/hal9ai

Web-First Composable Data Pipelines

Primary LanguageJavaScriptMIT LicenseMIT

Hal9

Hal9 provides a platform to develop Artificial Intelligence solutions with web technologies. This repo contains the open source components that power hal9.ai which consist of:

  • A hal9.js library which allows you to compose pipelines using less code.
  • A library of steps to compose pipelines under the /scripts path.

Getting Started

Here is a quick example that showcases a data pipeline to read a CSV and plot a line chart. Notice that each pipeline step contains a reference to the source to execute and the parameters associated to each step.

<!DOCTYPE html>
<html>
  <head>
    <script src="https://cdn.jsdelivr.net/npm/hal9@latest/dist/hal9.js"></script> 
  </head>
  <body>
    <div id="output" style="margin: auto; width: 800px; height: 400px;"></div>
    <script>
      hal9.run([
        hal9.step('import/csv.txt.js', { file: 'https://raw.githubusercontent.com/plotly/datasets/master/finance-charts-apple.csv' }),
        hal9.step('charts/linechart.txt.js', { x: 'Date', y: [ 'AAPL.Open', 'AAPL.High' ] }, 'output')
      ]);
    </script>
  </body>
</html>

Please join our Slack group to help you get started, request access by sending us an email to info@hal9.ai.

Feel free to use our development environment devel.hal9.ai; however, this environment produces daily builds and is not recommended for production use..

Concepts

This repo contains everything related to the hal9 project, an application and service to make Artificial Intelligence more accessible.

The concepts behind this project are the following:

  • Pipeline: A pipeline is a set of arbitrary operations executed sequentially.
  • Step: A step is just a step to be executed in the pipeline.
  • Script: A script is the code behind a pipeline's step. It's currently written in JavaScript but this could be extended in the future.
  • Header: Each script has a YAML header that describes the script. It contains the input, output, parameters, environment, caching strategy, etc. that the script requires.
  • Parameters: The parameters describes what values are passed to each script, think of them as function parameters to each script.

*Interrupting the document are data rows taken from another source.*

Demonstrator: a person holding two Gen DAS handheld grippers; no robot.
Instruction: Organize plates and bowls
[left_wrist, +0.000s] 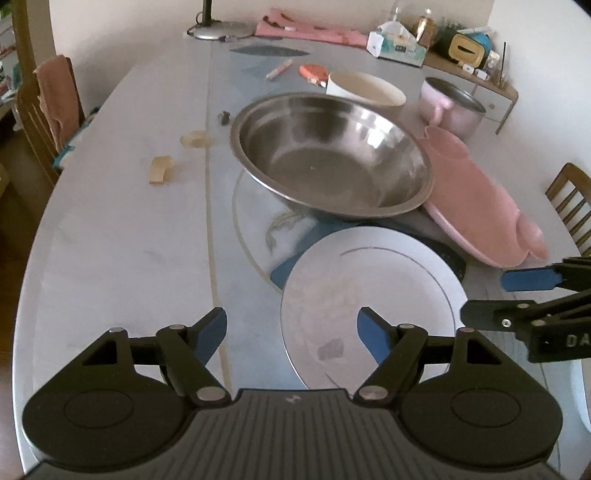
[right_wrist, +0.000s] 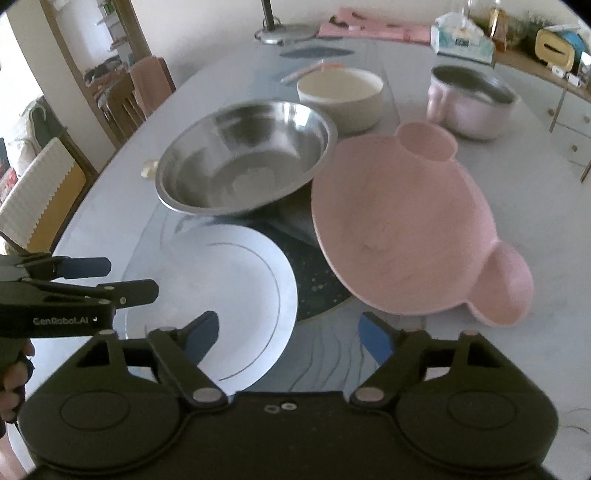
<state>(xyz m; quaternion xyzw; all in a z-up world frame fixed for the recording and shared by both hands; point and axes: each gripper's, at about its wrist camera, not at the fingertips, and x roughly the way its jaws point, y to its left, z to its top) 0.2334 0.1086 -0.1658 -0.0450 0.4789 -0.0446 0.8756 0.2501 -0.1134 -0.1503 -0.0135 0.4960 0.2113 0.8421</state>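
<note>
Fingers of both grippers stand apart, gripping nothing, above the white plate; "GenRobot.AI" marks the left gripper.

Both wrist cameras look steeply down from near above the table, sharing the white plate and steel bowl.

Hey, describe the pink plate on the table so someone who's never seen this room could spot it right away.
Start at the big steel bowl in the middle of the oval table. Immediately to its right, as the right wrist camera sees it, lies the pink plate, its rim meeting the bowl's. Unlike the plain round white plate in front, it has round ear-like cups bulging from its edge.
</note>
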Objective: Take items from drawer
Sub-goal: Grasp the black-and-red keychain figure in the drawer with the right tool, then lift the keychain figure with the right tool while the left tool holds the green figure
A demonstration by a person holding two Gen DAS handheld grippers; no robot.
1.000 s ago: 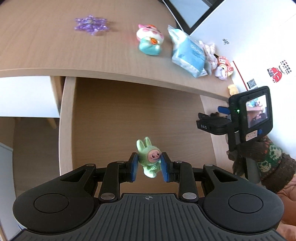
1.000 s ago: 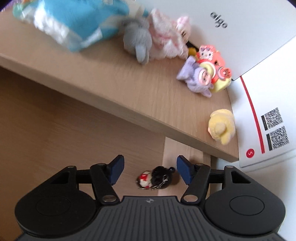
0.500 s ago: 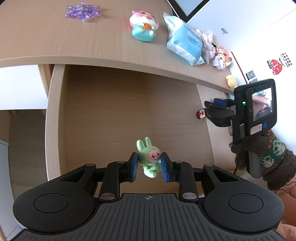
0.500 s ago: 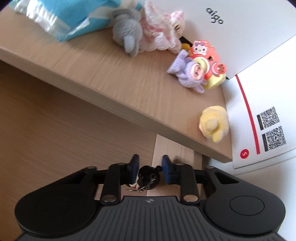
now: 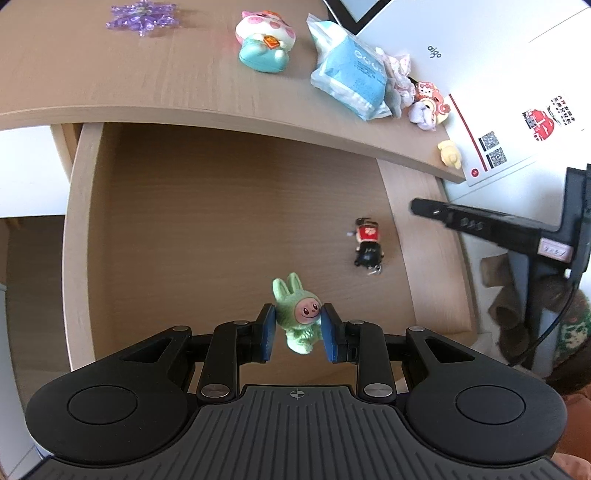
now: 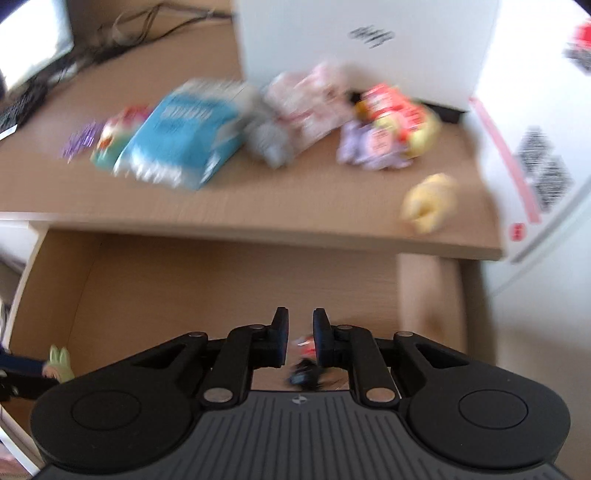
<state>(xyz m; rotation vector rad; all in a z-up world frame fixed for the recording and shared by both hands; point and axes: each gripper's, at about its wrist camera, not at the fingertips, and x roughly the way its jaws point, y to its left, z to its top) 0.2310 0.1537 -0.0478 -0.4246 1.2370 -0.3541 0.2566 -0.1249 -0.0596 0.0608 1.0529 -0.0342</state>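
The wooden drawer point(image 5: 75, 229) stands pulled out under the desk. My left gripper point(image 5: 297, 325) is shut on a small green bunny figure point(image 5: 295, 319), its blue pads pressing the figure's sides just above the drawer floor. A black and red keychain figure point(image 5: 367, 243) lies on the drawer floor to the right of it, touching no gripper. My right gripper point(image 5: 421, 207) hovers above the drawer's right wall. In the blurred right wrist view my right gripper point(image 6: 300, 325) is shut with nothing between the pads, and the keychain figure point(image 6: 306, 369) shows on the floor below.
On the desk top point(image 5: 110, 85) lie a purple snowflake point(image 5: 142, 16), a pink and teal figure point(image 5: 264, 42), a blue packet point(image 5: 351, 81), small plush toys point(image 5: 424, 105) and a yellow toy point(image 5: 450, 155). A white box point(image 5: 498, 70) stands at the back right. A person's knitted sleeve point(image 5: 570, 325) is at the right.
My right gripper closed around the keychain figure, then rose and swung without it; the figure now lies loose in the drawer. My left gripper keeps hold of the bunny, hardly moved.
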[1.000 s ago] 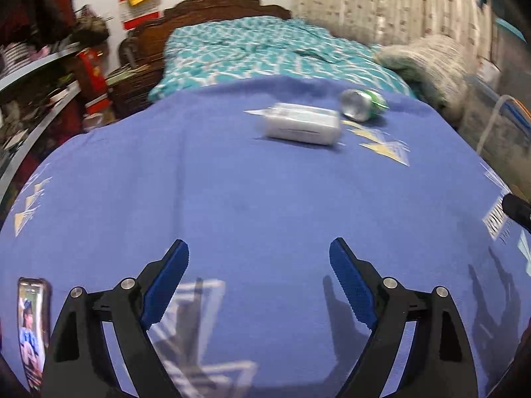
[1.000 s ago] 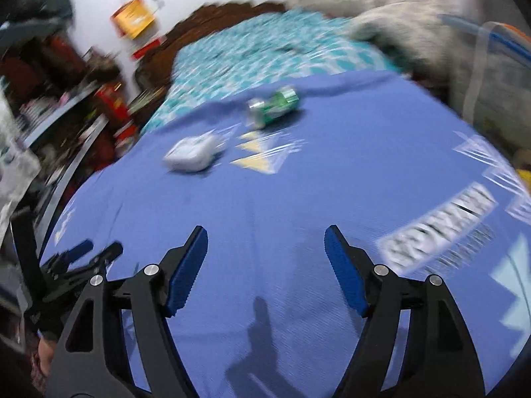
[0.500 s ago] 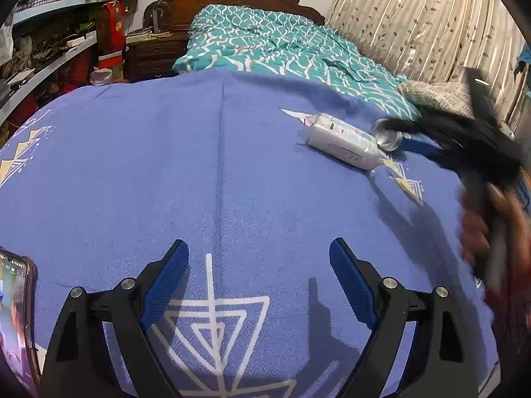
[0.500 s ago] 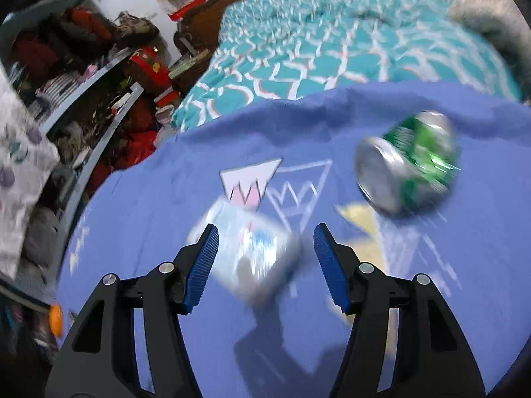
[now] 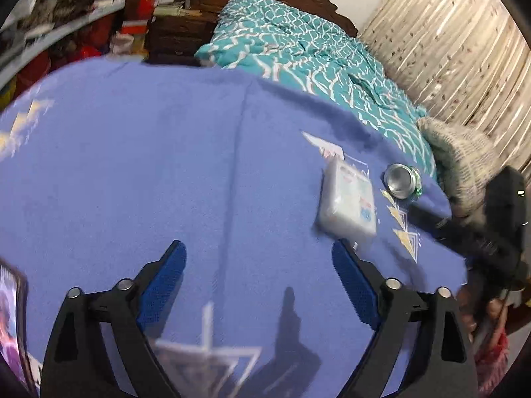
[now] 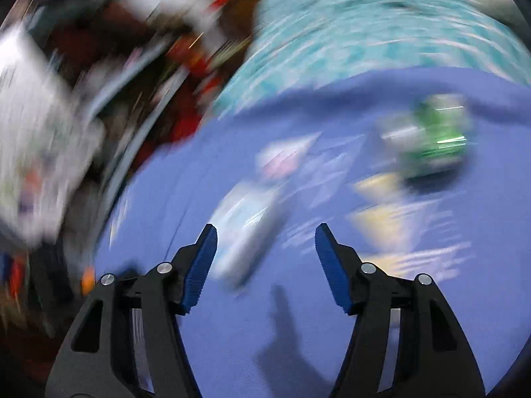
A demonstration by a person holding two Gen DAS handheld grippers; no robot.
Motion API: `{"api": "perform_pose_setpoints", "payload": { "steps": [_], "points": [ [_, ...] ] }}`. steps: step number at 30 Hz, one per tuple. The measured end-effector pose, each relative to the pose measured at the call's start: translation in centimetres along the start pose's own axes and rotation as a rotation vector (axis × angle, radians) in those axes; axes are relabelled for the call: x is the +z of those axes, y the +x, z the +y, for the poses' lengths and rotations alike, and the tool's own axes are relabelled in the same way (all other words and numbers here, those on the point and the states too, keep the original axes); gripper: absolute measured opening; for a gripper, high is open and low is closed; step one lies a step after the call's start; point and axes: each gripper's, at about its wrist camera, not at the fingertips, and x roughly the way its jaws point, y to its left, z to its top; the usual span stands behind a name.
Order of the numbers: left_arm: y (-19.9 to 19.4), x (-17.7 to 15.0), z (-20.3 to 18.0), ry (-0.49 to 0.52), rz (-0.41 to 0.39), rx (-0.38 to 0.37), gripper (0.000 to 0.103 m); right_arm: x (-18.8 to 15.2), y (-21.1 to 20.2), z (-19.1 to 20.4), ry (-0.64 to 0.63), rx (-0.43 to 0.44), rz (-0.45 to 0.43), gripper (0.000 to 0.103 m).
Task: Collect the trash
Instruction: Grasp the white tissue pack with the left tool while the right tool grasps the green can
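Observation:
A white plastic tissue pack (image 5: 348,204) lies on the blue blanket (image 5: 132,165), with a green drink can (image 5: 402,184) on its side just right of it and a torn paper scrap (image 5: 323,144) just behind. My left gripper (image 5: 257,247) hovers over bare blanket, jaws opening wide and empty; the pack lies just beyond its right finger. The right wrist view is motion-blurred. There my right gripper (image 6: 265,229) is open, jaws opening slightly, and the pack (image 6: 244,229) lies ahead by its left finger (image 6: 202,258). The can (image 6: 431,139) sits further right.
A phone (image 5: 10,315) lies at the blanket's near left edge. A teal bedspread (image 5: 298,49) and a wooden headboard lie beyond, cluttered shelves (image 5: 66,16) stand left, and a grey knitted cushion (image 5: 464,165) and curtain are right. The right hand's tool (image 5: 497,232) is at the blanket's right edge.
The left view has rolled and shifted, bringing the pack close to its right finger. The right gripper swept in towards the pack and can, its jaws narrower than a second ago; its view has turned blurry.

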Motion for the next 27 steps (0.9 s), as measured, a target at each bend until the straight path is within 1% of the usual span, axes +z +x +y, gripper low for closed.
{"api": "perform_pose_setpoints", "payload": {
  "steps": [1, 3, 5, 6, 8, 9, 11, 12, 13, 15, 16, 17, 18, 20, 21, 22, 25, 27],
  "points": [
    [0.5, 0.6, -1.0, 0.015, -0.013, 0.005, 0.094, 0.8, -1.0, -2.7, 0.091, -0.009, -0.043, 0.064],
    [1.9, 1.7, -3.0, 0.05, -0.035, 0.028, 0.094, 1.8, -2.2, -8.5, 0.297, 0.002, -0.089, 0.064],
    [3.8, 2.6, -4.8, 0.081, -0.02, 0.037, 0.094, 1.7, -2.5, -13.2, 0.469, 0.055, -0.115, 0.064],
    [4.8, 3.0, -5.7, 0.095, -0.005, 0.036, 0.094, 1.6, -2.5, -14.7, 0.526, 0.074, -0.126, 0.064],
    [6.4, 3.5, -7.0, 0.122, -0.002, 0.047, 0.094, 1.9, -2.1, -16.7, 0.58, 0.096, -0.134, 0.064],
    [7.1, 3.6, -7.8, 0.133, -0.005, 0.063, 0.094, 2.0, -1.5, -17.1, 0.587, 0.104, -0.128, 0.064],
    [8.4, 3.6, -8.7, 0.149, 0.006, 0.078, 0.094, 2.9, -0.6, -17.4, 0.577, 0.092, -0.123, 0.063],
    [9.1, 3.6, -8.9, 0.156, 0.017, 0.086, 0.094, 3.1, 0.2, -17.0, 0.563, 0.086, -0.124, 0.061],
    [9.8, 3.5, -9.2, 0.163, 0.029, 0.1, 0.094, 3.6, 0.7, -17.0, 0.557, 0.083, -0.123, 0.058],
    [11.0, 3.3, -9.7, 0.18, 0.059, 0.132, 0.094, 4.4, 2.0, -16.8, 0.563, 0.084, -0.118, 0.042],
    [11.3, 3.3, -9.8, 0.185, 0.071, 0.145, 0.094, 4.5, 2.8, -16.6, 0.562, 0.082, -0.101, 0.028],
    [11.5, 3.4, -9.6, 0.18, 0.079, 0.148, 0.094, 3.4, 4.0, -15.4, 0.561, 0.063, -0.081, 0.025],
    [11.9, 3.5, -9.3, 0.167, 0.1, 0.136, 0.094, 3.1, 4.2, -15.3, 0.557, 0.048, -0.084, 0.025],
    [11.7, 3.7, -9.1, 0.175, 0.087, 0.135, 0.077, 1.8, 3.8, -14.9, 0.554, 0.052, -0.093, 0.024],
    [11.6, 3.5, -9.2, 0.188, 0.083, 0.127, 0.063, 1.1, 3.3, -14.5, 0.553, 0.059, -0.096, 0.023],
    [11.4, 3.2, -9.6, 0.222, 0.082, 0.113, 0.058, 0.2, 2.7, -14.0, 0.55, 0.066, -0.099, 0.023],
    [10.5, 2.1, -9.7, 0.249, 0.085, 0.103, 0.057, -4.3, -1.1, -12.4, 0.536, 0.096, -0.1, 0.022],
    [9.2, 0.8, -9.6, 0.267, 0.091, 0.07, 0.057, -8.1, -3.9, -10.9, 0.522, 0.111, -0.099, 0.022]
  ]
}}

As you can see, there is nothing particular to Artificial Intelligence in those concepts. However, the pipelines step are specialized for AI applications that loosely follow these data processing stages:

  • Import: Data is imported from a given location.
  • Transform: Data is cleaned and transformed into a usable state.
  • Visualize: Data is then rendered to find insights using a library of multiple scripts that support many charts.
  • Train: Data is then used to create a predictive model.
  • Predict: Data is then used for prediction or classification.
  • Explain: The prediction can then be explained to gain further insights.
  • Export: Elements of this workflow are then exported to 3rd parties.

Notice that most stages are optional, some users might want to just "Import and Visualize" data, or "Import and Predict using pre-trained models"; while others might want to make use of every step. In addition, the platform does not really know, nor care, that the scripts being run create an AI workflow.

This code repository is structured as follows:

  • API: The api path builds the public JavaScript API for developers to run pipelines.
  • Core: The core path contains code to actually run the pipelines.
  • Scripts: The scripts path contains the pipelines steps used to compose data pipelines.